Unfortunately, United doesn’t have any posted policies on their site about allowing breastfeeding. I found some news stories from an incident in 2006 where United stated that their company policy allows breastfeeding on the plane. I would hope so, considering they encourage moms to feed their children during take-off and landing. I’d love to have something from them that I could print out and take with me, but I couldn’t find any references that I could show to any flight attendants.
I also couldn’t find anything on TSA’s site, except a note that breastfeeding moms can take quantities of breast milk and juice greater than 3 oz. if they declare them for inspection separately from their 1-quart zip bag of liquids. That’s good, but I’ll be traveling for 4 hours plus layovers and won’t really have a way to keep the milk cool. (I know you can keep milk up to 10 hours, but that would have to be freshly expressed. My flight leaves at 7 am and you’re crazy if you think I’m going to get up at 4 to pump.)
But I did find a listing that summarizes breastfeeding laws in the 50 states. And since they should have to follow the laws in the state that the flight originates in, I should be okay.
I really hope that prepping beforehand will mean that there are no hassles and I won’t have to worry about it.
May 22nd, 2008 at 8:09pm
I just did something I haven’t really done before. I just quit my job. And I don’t have another job lined up either, except for my writing.
I gave my notice at work today. I offered to continue to work until they can find someone to replace me. I’m not sure if they’ll take m up on that. If they do, I could be working part-time for another couple of months. If the business office decides that they would rather keep the cost savings, well, I’m out of a job come mid-June.
If I hadn’t mentioned it, I’m just a little scared. I have some writing, but I haven’t yet lined up enough to replace my income. I’m working on it, though.
But I had to do it. I just had to. My family is more important. It’ll be a struggle in the beginning, but we’ll make it. The smile my little boy gives me each morning more than makes up for it.
So I’m not unemployed, just changing venues. It looks like I’m officially a writer and nothing else. I’m scared, yet excited.
May 21st, 2008 at 11:22pm
I got sucked into “Farmer Wants a Wife” on the CW network tonight. My interest was mostly in the fact that the guy is from Missouri (so am I, in case you didn’t know) and I wanted to see how he — and small town life — is portrayed.

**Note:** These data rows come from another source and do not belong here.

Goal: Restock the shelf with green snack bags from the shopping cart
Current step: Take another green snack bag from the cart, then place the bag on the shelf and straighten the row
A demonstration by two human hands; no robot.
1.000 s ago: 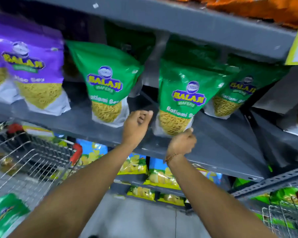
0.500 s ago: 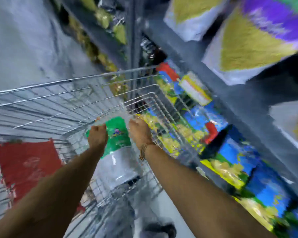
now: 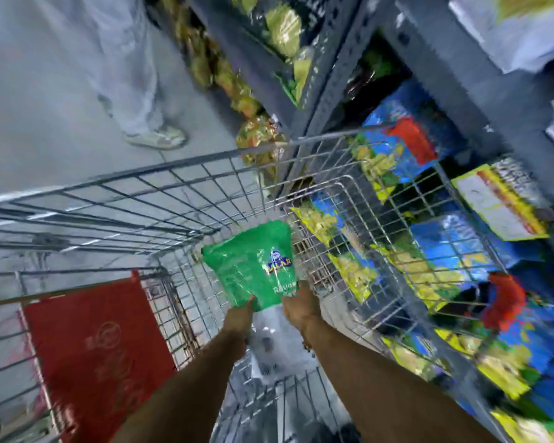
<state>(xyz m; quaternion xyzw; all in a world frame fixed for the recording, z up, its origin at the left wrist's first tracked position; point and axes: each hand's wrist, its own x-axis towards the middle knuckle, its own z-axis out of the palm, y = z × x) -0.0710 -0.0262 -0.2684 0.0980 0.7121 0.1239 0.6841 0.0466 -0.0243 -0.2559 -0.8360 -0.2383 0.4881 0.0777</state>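
Note:
A green snack bag (image 3: 253,263) with a blue and yellow logo is held up inside the wire shopping cart (image 3: 179,183). My left hand (image 3: 239,316) grips its lower left edge. My right hand (image 3: 299,306) grips its lower right edge. The bag's pale lower part (image 3: 269,343) hangs between my wrists. The grey shelf (image 3: 480,100) runs along the right side of the view; its upper rows are mostly out of frame.
A red panel (image 3: 100,343) stands in the cart at the left. Blue and yellow snack bags (image 3: 429,251) fill the lower shelves behind the cart's right wall. Another person's legs and shoe (image 3: 155,139) stand on the grey floor beyond the cart.
My view swung from the shelf down to the cart. Both hands left the shelf's green bags, reached into the cart and have lifted a green bag higher.

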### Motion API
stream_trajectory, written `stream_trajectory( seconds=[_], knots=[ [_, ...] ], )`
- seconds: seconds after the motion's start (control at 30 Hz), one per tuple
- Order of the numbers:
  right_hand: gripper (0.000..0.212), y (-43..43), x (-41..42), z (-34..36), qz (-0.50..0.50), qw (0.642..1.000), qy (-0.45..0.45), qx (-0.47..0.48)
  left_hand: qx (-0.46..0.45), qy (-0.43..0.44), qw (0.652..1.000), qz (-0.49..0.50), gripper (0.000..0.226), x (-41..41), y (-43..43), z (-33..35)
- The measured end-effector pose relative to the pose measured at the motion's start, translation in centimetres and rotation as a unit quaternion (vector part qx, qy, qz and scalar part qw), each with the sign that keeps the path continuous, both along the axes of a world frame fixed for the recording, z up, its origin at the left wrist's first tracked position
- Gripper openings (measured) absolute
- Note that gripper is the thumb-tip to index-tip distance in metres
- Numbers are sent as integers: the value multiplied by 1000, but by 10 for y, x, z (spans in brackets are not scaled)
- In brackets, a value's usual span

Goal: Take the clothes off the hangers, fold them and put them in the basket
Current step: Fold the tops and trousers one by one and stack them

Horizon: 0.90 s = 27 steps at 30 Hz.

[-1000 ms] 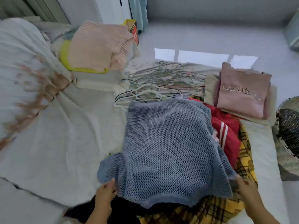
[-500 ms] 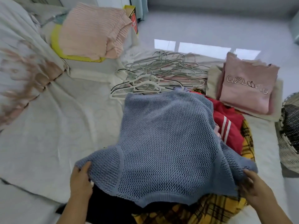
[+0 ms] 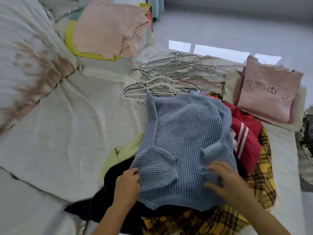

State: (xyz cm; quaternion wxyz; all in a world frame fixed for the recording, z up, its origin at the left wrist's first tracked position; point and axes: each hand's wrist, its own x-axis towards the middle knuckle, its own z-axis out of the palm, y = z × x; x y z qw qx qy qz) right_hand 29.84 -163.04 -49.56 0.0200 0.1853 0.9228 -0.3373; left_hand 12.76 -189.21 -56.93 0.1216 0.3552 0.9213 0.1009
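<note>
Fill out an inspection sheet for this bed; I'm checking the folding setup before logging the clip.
Surface: bed sheet, pale, wrinkled, floral print at left.
Job's things: blue knit sweater flat on a heap of unfolded clothes, both sleeves folded inward; bare hangers piled beyond it; folded pink sweatshirt at right; woven basket at the right edge, contents hidden.
Clutter: folded pink ribbed sweater at far left; yellow box behind it.
Hands: left hand, fingers curled on the sweater's left side; right hand on the right sleeve, blurred, grip unclear.
Cables: nothing seen.
Surroundings: glossy pale floor beyond the bed.
</note>
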Motion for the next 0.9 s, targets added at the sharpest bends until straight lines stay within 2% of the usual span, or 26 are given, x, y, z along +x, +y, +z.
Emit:
stream_trajectory(
  seconds=[0.03,0.07,0.1,0.17,0.23,0.27,0.33,0.43,0.47,0.53,0.6,0.67,0.73,0.77,0.8,0.83,0.9],
  knots=[
    [31,-3,1,-10,47,994,-94,-4,1,-28,999,42,13,0,-2,2],
    [33,-4,4,-19,44,990,-135,-9,14,-33,995,95,14,0,-2,3],
    [28,-3,8,-26,-11,991,-127,-31,12,-69,985,156,15,-2,0,5],
    [9,1,16,-34,-163,983,-43,-76,31,-113,967,227,10,-7,1,4],
    [5,6,23,-43,-256,965,-8,-54,13,-91,977,192,32,-9,3,-1],
    [5,7,25,-46,-268,963,-2,-42,15,-68,985,157,45,-6,5,-2],
    [10,2,17,-46,-232,972,8,-34,16,-75,995,58,65,0,16,-1],
    [37,-19,-11,-42,-172,980,-38,-97,-7,-106,994,-29,98,12,33,0],
    [44,-24,-21,-44,-171,975,-70,-122,-23,-128,991,-23,98,15,37,0],
    [46,-32,-34,-52,-161,973,-125,-109,-7,-128,992,8,66,16,40,-7],
    [26,-33,-40,-59,-156,975,-138,-75,46,-126,991,29,39,15,43,-5],
    [8,-29,-40,-58,-168,974,-120,-98,49,-129,990,13,35,12,43,-7],
    [5,-26,-42,-47,-169,969,-62,-169,59,-106,992,-30,36,11,42,-7],
    [5,-28,-43,-39,-169,962,-33,-214,84,-102,990,-44,28,9,42,-11],
    [5,-31,-45,-31,-160,954,-28,-251,119,-134,983,-40,22,8,41,-10],
    [5,-33,-49,-25,-137,952,-51,-269,153,-174,972,-25,18,5,43,-6],
    [9,-39,-50,-24,-57,955,-171,-235,148,-250,956,-37,20,0,42,2]
  ],
)
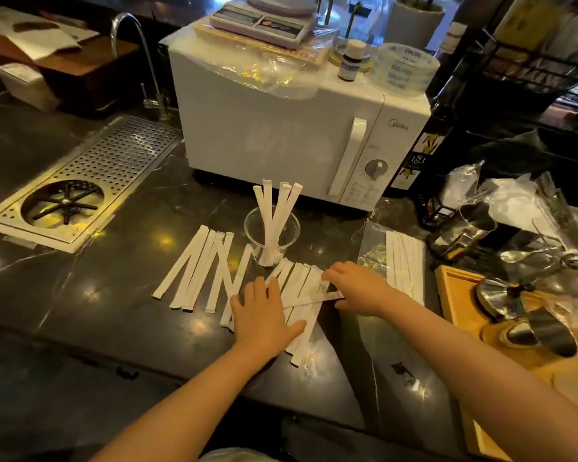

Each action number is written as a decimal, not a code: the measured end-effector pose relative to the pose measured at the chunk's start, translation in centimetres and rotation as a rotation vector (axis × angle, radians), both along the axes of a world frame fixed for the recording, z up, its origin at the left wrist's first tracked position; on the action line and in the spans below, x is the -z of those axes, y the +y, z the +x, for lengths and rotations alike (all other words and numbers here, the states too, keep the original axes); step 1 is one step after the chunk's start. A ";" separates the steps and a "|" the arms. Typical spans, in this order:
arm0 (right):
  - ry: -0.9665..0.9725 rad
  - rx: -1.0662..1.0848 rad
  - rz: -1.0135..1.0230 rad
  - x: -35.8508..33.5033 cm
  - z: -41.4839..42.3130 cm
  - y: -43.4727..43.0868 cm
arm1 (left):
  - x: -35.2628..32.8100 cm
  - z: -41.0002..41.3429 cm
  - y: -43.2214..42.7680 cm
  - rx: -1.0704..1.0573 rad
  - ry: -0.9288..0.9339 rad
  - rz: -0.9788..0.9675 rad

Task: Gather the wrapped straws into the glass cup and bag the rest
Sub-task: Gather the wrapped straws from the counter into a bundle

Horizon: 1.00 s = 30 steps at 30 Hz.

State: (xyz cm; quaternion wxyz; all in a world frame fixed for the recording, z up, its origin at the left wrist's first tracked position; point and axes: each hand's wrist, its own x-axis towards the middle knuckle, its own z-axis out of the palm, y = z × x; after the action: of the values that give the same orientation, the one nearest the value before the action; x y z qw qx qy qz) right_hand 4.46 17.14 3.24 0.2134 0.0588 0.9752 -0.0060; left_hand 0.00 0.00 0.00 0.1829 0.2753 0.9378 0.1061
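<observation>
A clear glass cup (272,235) stands on the dark counter before the microwave, with several white wrapped straws (274,208) upright in it. More wrapped straws (197,266) lie fanned out flat to its left and in front. My left hand (264,316) lies flat, fingers spread, on the straws near the counter's front. My right hand (357,288) rests on the right end of the pile, its fingers pinching one straw (317,300) that lies crosswise. A clear plastic bag (397,258) holding more white straws lies to the right.
A white microwave (297,135) stands behind the cup. A perforated metal rinser tray (90,175) is set in the counter at left. At right are a wooden tray (454,301) with metal jiggers, a steel pitcher (464,231), spoons and crumpled plastic bags.
</observation>
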 end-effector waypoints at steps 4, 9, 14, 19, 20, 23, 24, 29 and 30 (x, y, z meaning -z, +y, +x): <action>-0.014 -0.071 0.081 0.4 -0.5 0.2 | 0.1 0.5 0.6 0.110 0.120 0.004; -0.020 -0.130 0.112 0.7 -1.0 0.1 | 0.3 0.9 1.4 0.118 0.118 -0.035; -0.044 -0.217 0.131 0.8 -1.3 -0.2 | 0.5 1.3 1.6 0.109 0.126 -0.049; 0.009 -0.365 0.115 0.8 -1.7 -0.3 | 0.4 2.0 1.4 0.086 0.134 -0.026; 0.026 -0.398 0.099 0.9 -1.9 -0.4 | 0.4 2.1 1.3 0.068 0.128 -0.012; 0.079 -0.503 0.070 0.9 -2.2 -1.0 | 0.5 2.3 0.9 0.011 0.097 -0.006; 0.079 -0.520 0.057 0.9 -2.3 -1.1 | 0.5 2.3 0.7 -0.005 0.083 -0.023; -0.035 -0.562 0.059 0.5 -3.0 -2.0 | 0.7 1.8 0.1 -0.077 0.071 -0.124; -0.058 -0.577 0.075 0.5 -3.1 -2.2 | 0.6 1.7 0.1 -0.080 0.071 -0.140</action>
State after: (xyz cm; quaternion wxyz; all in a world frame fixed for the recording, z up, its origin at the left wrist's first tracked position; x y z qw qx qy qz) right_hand 1.34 14.95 2.79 0.2316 -0.2131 0.9447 0.0925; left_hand 1.66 0.07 -0.62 0.1637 0.2280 0.9591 0.0378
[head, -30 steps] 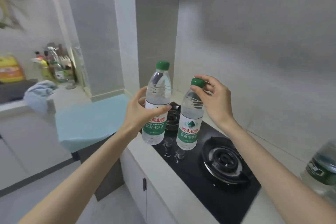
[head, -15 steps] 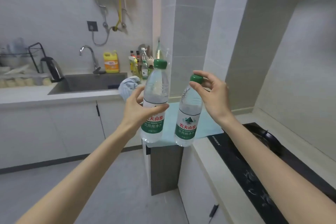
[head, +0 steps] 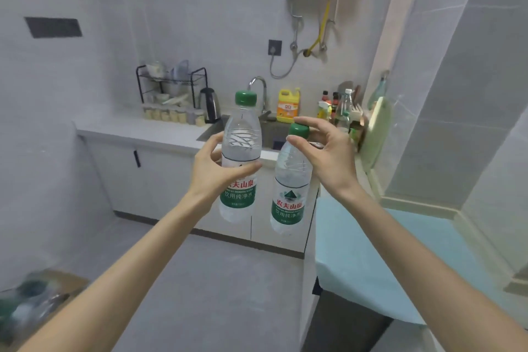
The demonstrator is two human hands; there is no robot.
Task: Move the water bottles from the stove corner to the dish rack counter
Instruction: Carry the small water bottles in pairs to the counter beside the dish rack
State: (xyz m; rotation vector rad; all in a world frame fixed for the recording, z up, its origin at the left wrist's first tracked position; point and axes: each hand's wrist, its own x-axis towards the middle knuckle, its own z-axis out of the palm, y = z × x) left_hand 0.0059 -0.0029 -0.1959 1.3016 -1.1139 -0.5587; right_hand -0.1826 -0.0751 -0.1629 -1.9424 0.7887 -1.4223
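Two clear, ribbed plastic bottles, green-capped with green-and-white labels, are up in the air. They are nearer us than the black wire rack [head: 171, 86] and to its right, well apart from the pale smooth surface [head: 137, 129] under it. Our left hand [head: 215, 173] wraps round the left bottle [head: 242, 148] at its waist and holds it upright. Our right hand [head: 328, 157] pinches the right bottle [head: 291, 188] by its cap, fingers arched, and it hangs slightly tilted.
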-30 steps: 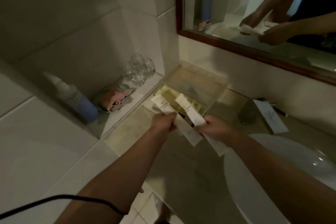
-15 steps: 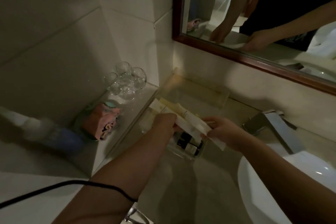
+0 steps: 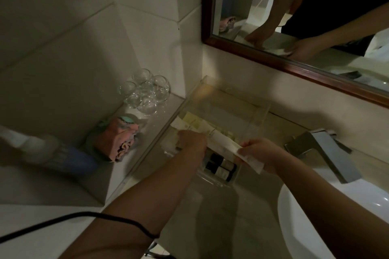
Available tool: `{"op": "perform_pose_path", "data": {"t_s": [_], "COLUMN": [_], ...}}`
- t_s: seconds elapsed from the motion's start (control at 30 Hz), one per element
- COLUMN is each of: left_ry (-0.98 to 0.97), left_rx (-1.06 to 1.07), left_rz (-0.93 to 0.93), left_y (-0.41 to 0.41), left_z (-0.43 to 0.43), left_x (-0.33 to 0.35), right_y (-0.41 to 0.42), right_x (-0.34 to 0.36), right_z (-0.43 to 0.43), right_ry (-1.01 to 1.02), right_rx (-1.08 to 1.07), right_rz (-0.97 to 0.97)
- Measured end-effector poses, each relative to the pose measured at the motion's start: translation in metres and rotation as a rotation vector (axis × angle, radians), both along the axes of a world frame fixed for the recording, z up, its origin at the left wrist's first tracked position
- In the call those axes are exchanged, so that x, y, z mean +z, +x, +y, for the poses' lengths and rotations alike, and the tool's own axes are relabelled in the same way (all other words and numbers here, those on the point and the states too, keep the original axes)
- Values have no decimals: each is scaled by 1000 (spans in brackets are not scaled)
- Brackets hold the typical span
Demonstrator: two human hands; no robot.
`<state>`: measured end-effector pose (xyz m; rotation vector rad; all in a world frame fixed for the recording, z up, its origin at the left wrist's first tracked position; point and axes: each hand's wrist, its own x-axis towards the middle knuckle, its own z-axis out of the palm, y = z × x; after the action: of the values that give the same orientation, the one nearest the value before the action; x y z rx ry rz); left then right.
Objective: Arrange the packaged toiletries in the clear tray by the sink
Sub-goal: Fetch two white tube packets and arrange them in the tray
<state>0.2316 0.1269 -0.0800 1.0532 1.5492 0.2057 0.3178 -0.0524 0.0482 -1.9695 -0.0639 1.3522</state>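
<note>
A: Head view, only one. Clear tray [image 3: 260, 109] on the counter against the wall, just left of the tap [image 3: 322, 149], sink basin [image 3: 299, 216] lower right.

B: Contents?

A: Two small dark bottles [image 3: 220, 167] lying side by side at the near end. Yellowish flat packets [image 3: 195, 121] further back. Far end of the tray looks bare, though dim and hard to read.

B: Hands?

A: Left hand [image 3: 190, 140] down inside the tray, fingers curled over a pale packet [image 3: 183, 125]; gripping or just pressing, cannot tell. Right hand [image 3: 259, 154] pinching the near end of a long white sachet [image 3: 223, 145], other end reaching over the tray beside the left hand.

B: Progress?

A: Midway, by the look of it. Bottles and yellow packets seem settled. White sachet not yet laid down, pale packet under the left hand not yet squared up.

B: Left to do?

A: Probably lay both flat, line up with the rest. No other loose packets visible on the counter.

B: Off-task stuff?

A: Upturned glasses [image 3: 146, 92] and a folded pink cloth [image 3: 117, 141] on the side ledge, untouched. Mirror [image 3: 294, 12] above.
</note>
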Motion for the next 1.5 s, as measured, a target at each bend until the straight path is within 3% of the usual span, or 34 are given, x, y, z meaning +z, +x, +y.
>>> {"op": "perform_pose_path", "data": {"t_s": [0.43,0.53,0.67,0.83,1.27,1.5], "left_ry": [16,104,389,512,696,797], "left_rx": [-110,-120,-174,-494,-675,-839], "left_rz": [-19,-34,236,347,140,274], "left_y": [-10,-24,-45,-60,-63,-60], "left_z": [-9,-16,-4,8,11,10], "left_x": [38,75,96,101,98,94], "right_y": [6,7,4,-10,-43,-39], "right_x": [-4,-6,-14,-19,-24,-29], "right_z": [-28,-35,-37,-26,31,31], "right_ry": [220,187,51,62,187,107], "right_rx": [-40,-105,-145,-196,-607,-733], "right_rz": [346,252,-11,-82,123,108]}}
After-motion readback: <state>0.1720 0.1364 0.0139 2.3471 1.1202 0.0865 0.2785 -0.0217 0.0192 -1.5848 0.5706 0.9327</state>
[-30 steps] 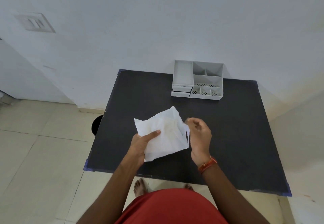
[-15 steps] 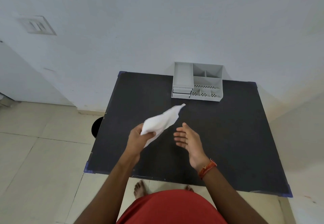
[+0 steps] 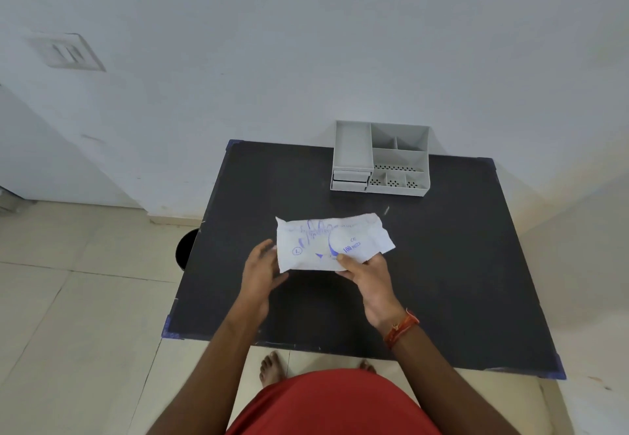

I know it can be done. I know a city-slicker girl can move to a farm and love it. Ree did it. Many others have, too. But I am just so skeptical of all of this. If he really is a down-to-earth farmin’ Missouri boy, what the heck is he doing on a reality show looking for a wife? I don’t understand why anyone would put themselves through that.
I know, I’m taking this way too seriously. I can’t help it - I just want to make sure that the small town kid isn’t made to look like a completely backwards redneck by the big Hollywood-types. That, and I love watching the city girls curl up their noses when they have to do some real work. Heh.
I hate reality shows. And here I am, watching one. (two episodes, even) I must go hang my head in shame now. And try to sweep up and dust off those IQ points that I lost. They must be around here somewhere…
May 18th, 2008 at 10:47pm
The kid and I spent most of the afternoon under the a/c. It was a tremendous help.
I’m trying hard to relax about all the things going on - work and money. But I’m still stressing about what we’re going to do. We’re trying to work things out. The kid still needs his shots and we have to work out childcare issues. Like I’ve said, he needs some transition into it - he’s never been left with anyone. We thought we could work our schedules out to where one of us was always here. But that causes problems with J’s job.
Daycare is so expensive. We’re talking about half my salary, people. Half! That’s why I wanted to work part-time. It’d be about the same but we could work out the coverage that way. We can’t for full-time work. Not unless J gets a different job or cuts way back on his hours to be home during the day. I’m not willing to ask him to do that. I’m the one who’s not ready to be away from our son.